At a low-key ceremony to mark the Congress government’s 100 days in office, attended by lone minister HK Patil and some top officials, a beaming Siddaramaiah said, “People have already given their mandate. I’m sure they’re impressed with our programmes in the past 100 days.”

Releasing a 63-page report card printed in Kannada, christened ‘100 Days – Hundreds of Decisions’, the CM spoke for an hour, detailing the government’s achievements, but restrained from making his future plans known, citing the poll code. “The model code of conduct for the council polls will end on Tuesday. I will come out with my new plans some time next week,” he said.

So far, 60 of 160 promises made in the Congress manifesto have been fulfilled. “However, the future is going to be more challenging. We need to consolidate our achievements and give shape to our plans,” he added.

Siddaramaiah listed the top three achievements of his government: launching of Anna Bhagya and Ksheera Bhagya schemes, implementing a ban on gutka and revamping the Karnataka Public Service Commission’s (KPSC) examination system. “No government in the past has taken such decisions in such a short time,” said Siddaramaiah.

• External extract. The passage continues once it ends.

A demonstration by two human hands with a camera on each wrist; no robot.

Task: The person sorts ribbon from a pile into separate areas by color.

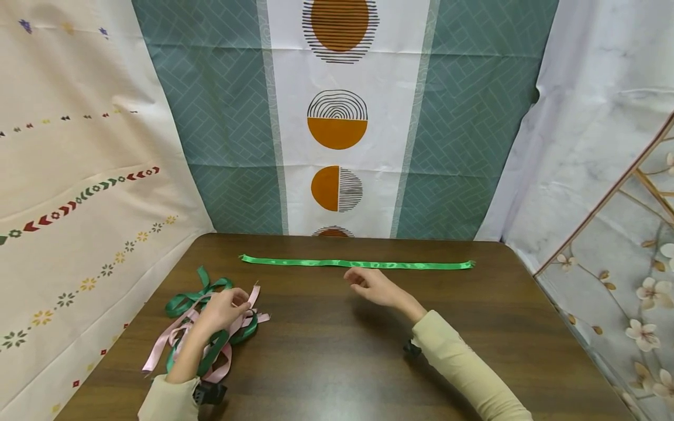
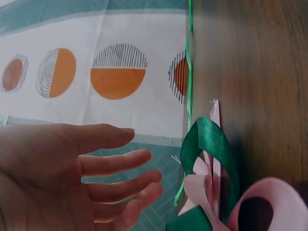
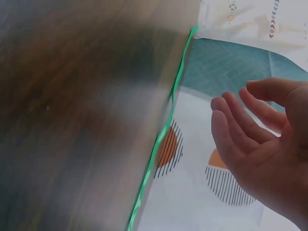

Reiterating his vow to make Karnataka a hunger-free state by 2018, a confident-looking CM said, “During electioneering in Bangalore Rural and Mandya, a BPL family told me they were able to save Rs 800 per month on food, thanks to the Anna Bhagya scheme, and that they would spend the same on their children’s education.”

On industrialization, he said investor interest in Karnataka is beginning to show. “I’ve cleared projects worth over Rs 14,000 crore in different sectors at the recent high-level committee meeting,” he said.

Agreeing that the Congress government has delivered on many fronts in the past 100 days, sustaining these programmes will be the biggest challenge, say political pundits.